Meromorphic differential

[sylar]

This semester I'm taking "Introduction to Algebraic Curves" course. Up to now, the only problems i have with this course are the notion of meromorphic(and holomorphic) differentials, and coordinate charts. I'm good with the algebraic ideas. Here is one question from the book we are studying:

Let w be a meromorphic differential on a Riemann surface C. Show that we can choose an appropriate coordinate chart so that w = (z^u)dz, u is an integer, in some neighborhood of a pole. Prove also that this integer u is independent of the coordinate chart selected.

Actually i could prove the uniqueness of the number u for the function version of the statement(in a nbd. of a pole, a meromorphic function f on a Riemann surface can be expressed as f = (z^u')g(z), where u' is an integer, g(z) is a holomorphic function and z(q)=0 for this pole p). But i have trouble with proving the statement for the meromorphic differentials.

I know that a meromorphic differential f dg is represented on the coordinate chart
phi_i :U_i -> V_i by the meromorphic function f((phi_i)^(-1)) g((phi_i)^(-1)) but don't know how to use it for this question.

Instead i tried to prove the result as follows:

Let w be a meromorphic differential which have the local representation

w = p(z)dz = ((a_n) z^n + (a_(n+1)) z^(n+1) + ...)dz, where a_n is non-zero and n is a negative integer. Then w has a pole of order n at the point q. Let z = f(w) be a mapping such that f(0)=0 and f'(0) is nonzero.Then we get gbar(w) = g(z)dz = g(f(w))(df/dw). So,

lim (w->0) (w^(-n))*gbar(w) = lim (w/f(w))^(-n)*[f(w)^(-n) g(f(w))(df/dw)
= f'(0)* lim (z->0) (z^(-n)) p(z).

Here f'(0) is nonzero by construction, and thus the last expression is finite and non-zero when so is lim (z^(-n)) p(z) (this can be proved easily). So this number n, aka u in the original quesion is independent of the local chart.

Does this prove the statement? Is there another good way of showing the desired result? Thanks!

 

[jvicens]

Hello, thank you for sharing your question and progress with us. It seems like you have made good progress in understanding the uniqueness of the integer u for meromorphic functions and are now trying to extend that to meromorphic differentials. Your approach of using a mapping f to relate the two is a good idea.

To prove the statement for meromorphic differentials, we can use a similar approach as you did for meromorphic functions. Let w be a meromorphic differential with a pole of order n at a point q. Then, as you mentioned, it has a local representation of the form w = p(z)dz where p(z) is a meromorphic function with a pole of order n at z=0.

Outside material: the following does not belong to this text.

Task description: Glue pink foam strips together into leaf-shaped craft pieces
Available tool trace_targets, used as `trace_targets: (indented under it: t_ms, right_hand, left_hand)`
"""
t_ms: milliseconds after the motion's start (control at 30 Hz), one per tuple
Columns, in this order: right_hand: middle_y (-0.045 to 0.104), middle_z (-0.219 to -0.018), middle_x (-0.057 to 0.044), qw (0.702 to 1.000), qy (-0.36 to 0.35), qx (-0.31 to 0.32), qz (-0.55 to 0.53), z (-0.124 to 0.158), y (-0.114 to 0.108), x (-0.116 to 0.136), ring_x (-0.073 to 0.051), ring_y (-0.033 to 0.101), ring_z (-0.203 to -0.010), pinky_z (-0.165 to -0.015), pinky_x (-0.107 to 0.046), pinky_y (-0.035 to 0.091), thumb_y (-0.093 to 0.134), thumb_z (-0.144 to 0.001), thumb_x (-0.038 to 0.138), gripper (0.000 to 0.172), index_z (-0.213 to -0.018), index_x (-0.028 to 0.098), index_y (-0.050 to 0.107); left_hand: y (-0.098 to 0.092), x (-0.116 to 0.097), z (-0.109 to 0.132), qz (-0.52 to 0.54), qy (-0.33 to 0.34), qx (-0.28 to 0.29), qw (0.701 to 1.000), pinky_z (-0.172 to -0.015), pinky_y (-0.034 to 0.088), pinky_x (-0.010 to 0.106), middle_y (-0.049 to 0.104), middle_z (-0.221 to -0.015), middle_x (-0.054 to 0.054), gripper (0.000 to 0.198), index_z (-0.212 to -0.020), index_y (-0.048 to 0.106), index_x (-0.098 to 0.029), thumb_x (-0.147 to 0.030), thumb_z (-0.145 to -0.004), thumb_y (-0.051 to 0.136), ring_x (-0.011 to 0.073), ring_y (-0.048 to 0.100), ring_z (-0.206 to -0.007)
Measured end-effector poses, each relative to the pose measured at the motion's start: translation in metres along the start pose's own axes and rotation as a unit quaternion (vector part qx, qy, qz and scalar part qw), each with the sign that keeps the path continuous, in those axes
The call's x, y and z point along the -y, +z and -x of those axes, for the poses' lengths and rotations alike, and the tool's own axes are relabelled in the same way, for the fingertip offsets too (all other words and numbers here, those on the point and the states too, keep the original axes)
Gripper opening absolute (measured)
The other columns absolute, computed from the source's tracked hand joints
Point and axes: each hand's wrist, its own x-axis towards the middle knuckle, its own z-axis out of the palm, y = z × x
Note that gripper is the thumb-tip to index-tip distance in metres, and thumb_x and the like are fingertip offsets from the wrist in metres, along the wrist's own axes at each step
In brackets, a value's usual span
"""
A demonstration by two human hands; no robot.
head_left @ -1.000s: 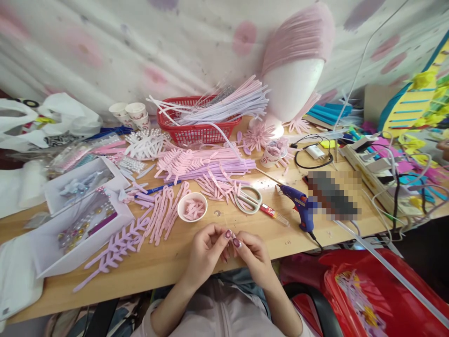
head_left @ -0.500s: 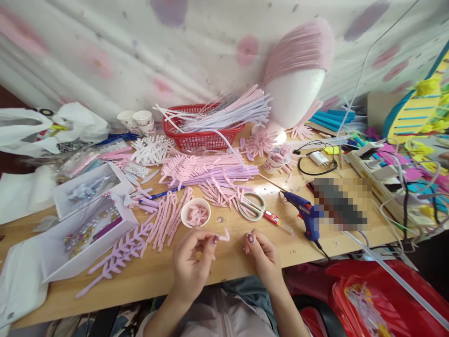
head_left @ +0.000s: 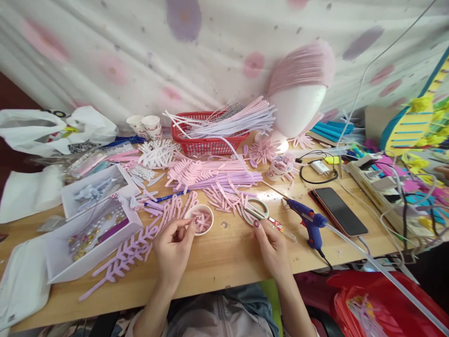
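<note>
My left hand (head_left: 173, 243) is at the near left rim of a paper cup (head_left: 211, 223), thumb and finger pinched at its edge. Short pink pipe cleaner pieces (head_left: 203, 222) fill the cup; whether one is between my fingertips cannot be made out against them. My right hand (head_left: 272, 245) hovers over the near part of the table, fingers curled together and thumb on top; anything inside them is hidden. Just beyond it lie scissors (head_left: 259, 206) with pale green handles and a small red-labelled tool (head_left: 282, 228) with a clear end.
A blue glue gun (head_left: 307, 220) with a long glue stick and a phone (head_left: 340, 210) lie right. Pink and purple pipe cleaners (head_left: 213, 173) spread behind the cup, before a red basket (head_left: 210, 147). White boxes (head_left: 89, 243) stand left; a power strip (head_left: 375, 192) lies far right.
My left hand has moved left to the cup; the bent pink pipe cleaner piece it pinched no longer shows apart. My right hand has shifted slightly right, towards the scissors. The camera view has shifted.
</note>
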Motion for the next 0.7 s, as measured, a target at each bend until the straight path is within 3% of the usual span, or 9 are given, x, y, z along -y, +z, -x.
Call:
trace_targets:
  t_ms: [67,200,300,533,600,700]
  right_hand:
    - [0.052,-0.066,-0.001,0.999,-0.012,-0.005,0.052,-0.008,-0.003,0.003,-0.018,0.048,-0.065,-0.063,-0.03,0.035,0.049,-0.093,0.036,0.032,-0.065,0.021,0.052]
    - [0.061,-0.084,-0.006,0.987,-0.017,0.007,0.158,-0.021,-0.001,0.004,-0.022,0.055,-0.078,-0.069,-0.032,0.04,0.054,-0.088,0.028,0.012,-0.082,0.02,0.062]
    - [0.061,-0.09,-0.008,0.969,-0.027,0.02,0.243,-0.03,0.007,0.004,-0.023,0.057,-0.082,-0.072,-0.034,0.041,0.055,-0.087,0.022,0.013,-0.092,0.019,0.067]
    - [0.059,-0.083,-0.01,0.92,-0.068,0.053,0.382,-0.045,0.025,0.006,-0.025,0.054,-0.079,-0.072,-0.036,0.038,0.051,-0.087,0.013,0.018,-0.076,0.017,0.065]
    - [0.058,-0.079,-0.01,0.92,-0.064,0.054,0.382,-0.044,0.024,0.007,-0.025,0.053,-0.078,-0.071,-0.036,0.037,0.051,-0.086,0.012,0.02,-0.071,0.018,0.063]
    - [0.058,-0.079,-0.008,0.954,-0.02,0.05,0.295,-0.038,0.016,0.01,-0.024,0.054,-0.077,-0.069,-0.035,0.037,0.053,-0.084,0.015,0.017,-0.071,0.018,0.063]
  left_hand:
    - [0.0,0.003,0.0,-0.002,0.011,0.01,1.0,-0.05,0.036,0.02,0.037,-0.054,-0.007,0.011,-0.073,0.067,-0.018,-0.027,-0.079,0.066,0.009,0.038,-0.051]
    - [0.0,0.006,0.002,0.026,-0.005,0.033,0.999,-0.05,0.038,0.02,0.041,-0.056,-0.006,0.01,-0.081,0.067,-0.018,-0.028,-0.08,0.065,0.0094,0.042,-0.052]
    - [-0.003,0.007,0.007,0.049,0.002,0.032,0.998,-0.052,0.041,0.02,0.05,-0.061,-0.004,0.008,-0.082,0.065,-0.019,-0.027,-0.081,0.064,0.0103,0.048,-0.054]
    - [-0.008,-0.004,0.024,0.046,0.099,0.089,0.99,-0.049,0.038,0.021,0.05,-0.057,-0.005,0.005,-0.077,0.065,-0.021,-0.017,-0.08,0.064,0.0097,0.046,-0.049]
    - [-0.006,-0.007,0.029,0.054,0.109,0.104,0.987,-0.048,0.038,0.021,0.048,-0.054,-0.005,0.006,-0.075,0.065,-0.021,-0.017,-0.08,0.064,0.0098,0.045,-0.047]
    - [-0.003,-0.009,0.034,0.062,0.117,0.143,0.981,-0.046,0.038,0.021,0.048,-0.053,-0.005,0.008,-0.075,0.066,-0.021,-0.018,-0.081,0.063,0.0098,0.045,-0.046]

Now, let z=f(w) be a mapping such that f(0)=q and f'(0) is nonzero. Then, we can express w in terms of f as w = f'(0)g(f(w))(df/dw) where g(z) is a holomorphic function. This is similar to the expression you used for gbar(w) in your approach.

Now, we can use the fact that f'(0) is nonzero to show that the order of the pole of w at q is equal to the order of the pole of g(f(w)) at z=0. This can be done by considering the Laurent series expansion of g(f(w)) around z=0 and using the fact that f'(0) is nonzero.

Therefore, we have shown that the integer u, which represents the order of the pole of w, is independent of the coordinate chart chosen. This proves the statement for meromorphic differentials.

I hope this helps. Let me know if you have any further questions or if you would like me to clarify anything. Good luck with your course!